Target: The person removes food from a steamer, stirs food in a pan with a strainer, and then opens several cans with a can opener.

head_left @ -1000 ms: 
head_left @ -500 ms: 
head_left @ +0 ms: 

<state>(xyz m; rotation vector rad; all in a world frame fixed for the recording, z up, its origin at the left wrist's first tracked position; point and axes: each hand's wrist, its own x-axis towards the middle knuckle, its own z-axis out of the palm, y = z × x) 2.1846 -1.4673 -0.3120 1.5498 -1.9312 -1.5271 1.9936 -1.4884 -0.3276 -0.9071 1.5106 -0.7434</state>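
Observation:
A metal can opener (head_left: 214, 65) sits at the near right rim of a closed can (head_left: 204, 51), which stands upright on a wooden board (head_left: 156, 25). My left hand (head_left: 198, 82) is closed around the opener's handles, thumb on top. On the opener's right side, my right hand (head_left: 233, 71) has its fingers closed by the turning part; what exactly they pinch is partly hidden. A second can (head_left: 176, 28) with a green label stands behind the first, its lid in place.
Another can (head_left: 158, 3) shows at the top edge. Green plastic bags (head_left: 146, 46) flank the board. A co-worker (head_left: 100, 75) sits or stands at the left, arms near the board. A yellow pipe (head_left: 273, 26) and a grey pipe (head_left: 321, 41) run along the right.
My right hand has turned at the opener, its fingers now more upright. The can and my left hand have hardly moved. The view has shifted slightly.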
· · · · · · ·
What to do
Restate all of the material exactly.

Completed task
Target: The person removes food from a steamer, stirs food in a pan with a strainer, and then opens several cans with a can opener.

head_left @ -1000 ms: 
head_left @ -500 ms: 
head_left @ +0 ms: 

<state>(xyz m; rotation vector rad; all in a world frame fixed for the recording, z up, its origin at the left wrist's first tracked position; point and axes: each hand's wrist, its own x-axis towards the middle knuckle, its own z-axis out of the palm, y = z × x) 2.1846 -1.4673 -0.3120 1.5498 -1.9312 -1.5271 1.9936 -1.4884 -0.3276 -0.9071 1.5106 -0.7434</state>
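Observation:
A metal can opener (head_left: 214, 65) sits at the near right rim of a closed can (head_left: 204, 51), which stands upright on a wooden board (head_left: 156, 25). My left hand (head_left: 198, 82) is closed around the opener's handles, thumb on top. On the opener's right side, my right hand (head_left: 233, 71) has its fingers closed by the turning part; what exactly they pinch is partly hidden. A second can (head_left: 176, 28) with a green label stands behind the first, its lid in place.
Another can (head_left: 158, 3) shows at the top edge. Green plastic bags (head_left: 146, 46) flank the board. A co-worker (head_left: 100, 75) sits or stands at the left, arms near the board. A yellow pipe (head_left: 273, 26) and a grey pipe (head_left: 321, 41) run along the right.
My right hand has turned at the opener, its fingers now more upright. The can and my left hand have hardly moved. The view has shifted slightly.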

The work on this exercise has been finished.